Она жила тогда на Савеловской, в том высотном доме старой, сталинской постройки, что у самого выхода из метро и стоит как раз напротив железнодорожной насыпи. «Любовь — искусство медлить», — сказал один из классиков, с чем Камлаев был всю сознательную жизнь не согласен, но теперь вдруг согласился со справедливостью этого утверждения. Он как будто избавился от пут физиологии, и ему было с Ниной хорошо и без душной возни, без плотского взаимодействия. И комплекс «прекрасной дамы», синдром Алигьери, не рискующего подойти к своей Беатриче, был здесь, в его случае, совершенно ни при чем: Камлаев не то чтобы боялся Нину «оскорбить» жадно шарящим прикосновением, не то чтобы остерегался «осквернить» чистоту и истинность возникшего в нем чувства — просто чувство это было сейчас подобно новорожденному и еще не нареченному младенцу. С ним нужно было научиться обращаться и достигнуть в этом обращении такого совершенства, что будешь переваливать, переворачивать младенца со спинки на живот, как блин на сковородке. Как обращаться с младенцами, Камлаев не знал и судил об этом только с чужих, к примеру, Артуровых слов или слов своего собственного отца, который уверял, что главное — обходиться с ребенком решительно, безо всяких полутонов, младенец чувствует уверенную руку, а если будешь прикасаться к нему, как к фарфоровой вазе эпохи династии Мин — позвольте, мол, вас потревожить, — то малыш обязательно и как будто в отместку заорет, расплачется, завоет. А уверенно-спорые движения патронажной сестры младенца приводят в восторг, и на чертовом этом колесе, при мгновенных переворотах с живота на спину он чувствует себя в совершенной безопасности. Выходило, у Камлаева нет любовных навыков, необходимых для того, чтобы стать патронажной сестрой высшей квалификации.
— Ой, как же ты теперь домой пойдешь? — спросила она испуганно, обернувшись в дверях подъезда.

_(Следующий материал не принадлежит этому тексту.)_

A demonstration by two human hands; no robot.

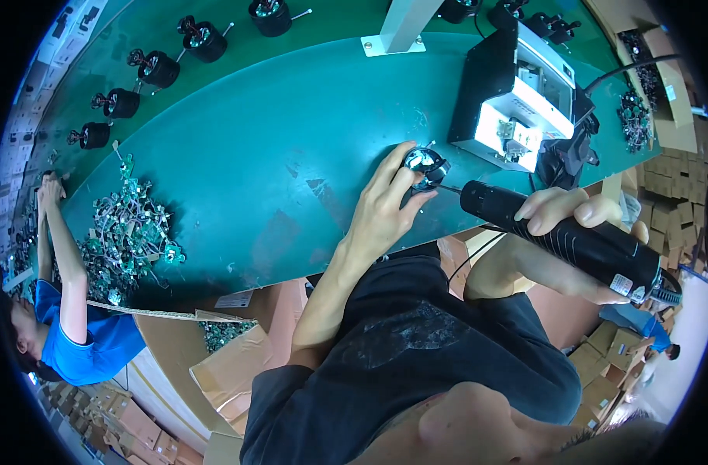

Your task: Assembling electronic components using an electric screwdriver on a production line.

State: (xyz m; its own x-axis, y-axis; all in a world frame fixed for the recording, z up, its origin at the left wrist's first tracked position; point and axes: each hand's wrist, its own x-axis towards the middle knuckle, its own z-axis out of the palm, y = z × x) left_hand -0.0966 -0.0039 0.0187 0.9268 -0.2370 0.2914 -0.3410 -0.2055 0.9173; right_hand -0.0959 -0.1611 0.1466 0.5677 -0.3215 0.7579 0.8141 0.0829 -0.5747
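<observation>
My left hand [386, 198] is closed around a small round black housing [425, 167] with a shiny inside, near the front edge of the green table [253, 155]. My right hand [567, 217] grips a black electric screwdriver [559, 232], tilted so that its bit points left. The thin bit reaches the housing's right side; whether it sits in a screw is too small to tell. Just beyond the housing stands a black and white screw feeder [517, 101] with a lit front.
A heap of green circuit boards with wires [133, 232] lies on the left. Several black round housings [158, 70] stand along the far green strip. A metal post [400, 31] rises at the back. An open cardboard box [238, 349] is below the table edge. A co-worker in blue [90, 341] works at left.
</observation>
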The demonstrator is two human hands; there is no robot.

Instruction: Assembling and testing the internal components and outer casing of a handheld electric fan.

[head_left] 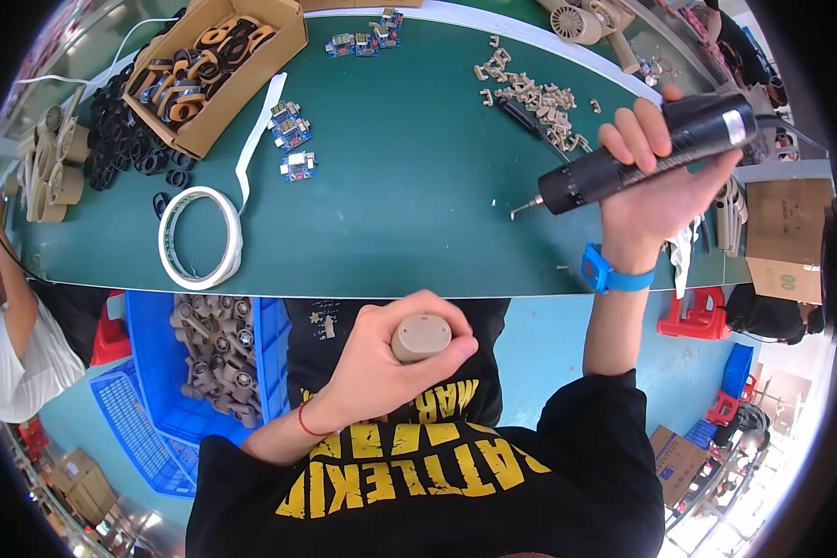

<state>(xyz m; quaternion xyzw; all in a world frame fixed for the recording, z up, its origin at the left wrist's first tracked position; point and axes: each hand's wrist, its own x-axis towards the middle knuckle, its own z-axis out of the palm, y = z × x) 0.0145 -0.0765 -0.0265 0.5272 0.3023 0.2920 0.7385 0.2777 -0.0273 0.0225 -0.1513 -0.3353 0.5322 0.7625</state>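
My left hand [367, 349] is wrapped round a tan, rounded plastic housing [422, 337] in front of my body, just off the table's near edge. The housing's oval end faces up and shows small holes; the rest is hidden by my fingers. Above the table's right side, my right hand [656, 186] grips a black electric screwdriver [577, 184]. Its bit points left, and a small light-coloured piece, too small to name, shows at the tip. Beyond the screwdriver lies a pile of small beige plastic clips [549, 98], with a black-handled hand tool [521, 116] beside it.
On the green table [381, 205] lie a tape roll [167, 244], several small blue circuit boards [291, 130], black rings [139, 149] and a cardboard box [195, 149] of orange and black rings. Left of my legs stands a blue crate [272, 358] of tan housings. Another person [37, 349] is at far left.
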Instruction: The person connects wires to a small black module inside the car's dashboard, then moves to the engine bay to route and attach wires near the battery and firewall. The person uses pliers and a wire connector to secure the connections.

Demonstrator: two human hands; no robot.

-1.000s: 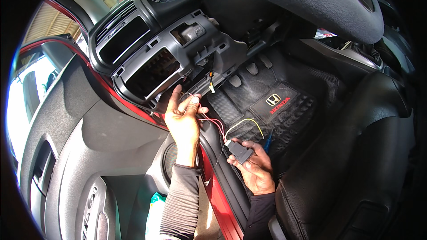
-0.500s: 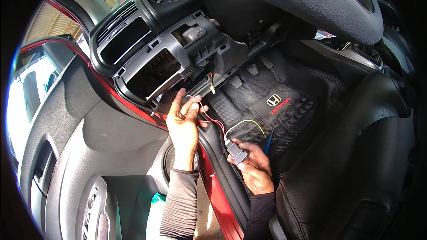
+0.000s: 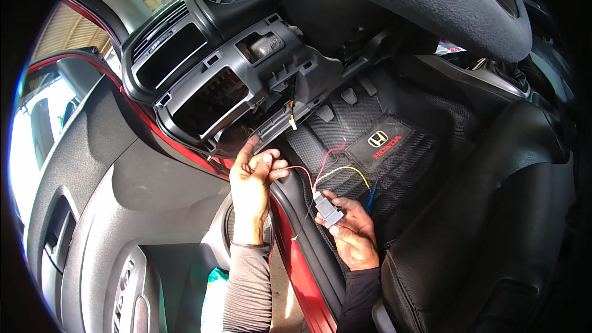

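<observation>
Head: wired block point(image 3: 328, 209), red mat lettering point(image 3: 388, 147)

Around the centre of the view, two hands are showing: one left hand point(image 3: 250, 182) at eight o'clock and one right hand point(image 3: 356, 234) at five. One grey block point(image 3: 328, 209) is sitting in the right hand, with two pinkish-red wires point(image 3: 293, 167) and one yellow wire point(image 3: 356, 169) leaving it. One white connector point(image 3: 293, 124) is hanging at twelve; one slim blue object point(image 3: 371, 199) is showing at four. Three pedal pads point(image 3: 349, 97) and one steering wheel point(image 3: 425, 9) are appearing between one and two, one seat point(image 3: 481, 228) at four.
</observation>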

— Возьму машину, это не проблема.
— Ну, зачем тебе куда-то ехать, когда вот он, дом. Нет, если в отличие от меня тебя кто-то ждет, тогда пожалуйста. Но если хочешь, я тебе на диване постелю. Ой, да у тебя, наверное, с десяток временных лежбищ, квартир и уютных дачек с безропотно готовыми тебя приютить хозяйками, так ведь?
— Врать не буду, — отвечал он. — Когда-то такие лежбища действительно существовали. Меня удивляет другое…
— Ах, я знаю, про что ты. Про ту легкость, с которой я приглашаю тебя домой. Странные вы все-таки существа. Вообще-то я всегда прямо говорю о своих намерениях. И если сказала «диван», то это и означает «диван» и ничего другого более.
— Ну, я, в общем-то, согласен на диван.
— По моему глубокому убеждению, соитие не только мужчину, но и женщину ни к чему не обязывает. А вы считаете, что для нас в отличие от вас… для так называемых порядочных женщин… секс значит что-то очень важное, что это шаг, на который нужно решиться после долгих колебаний и взвешивания, если ты, конечно, дорожишь своей так называемой порядочностью и не хочешь, чтобы тебя называли нехорошим словом. Почему-то считается, что после близости что-то меняется, что что-то важное женщина мужчине отдает.
— А разве это не так? Это только холодные женщины близостью не дорожат и могут бросить ее любому — как кость собаке, милостыню нищему. И, соответственно, наоборот — чем больше тебе это небезразлично, тем более разборчивой и пристрастной ты становишься.
— Я не о том. Вот считается, что после постели женщина и мужчина становятся друг другу роднее.
— А это не считается — это на самом деле так. Странно, что вообще находится человек, способный это оспорить.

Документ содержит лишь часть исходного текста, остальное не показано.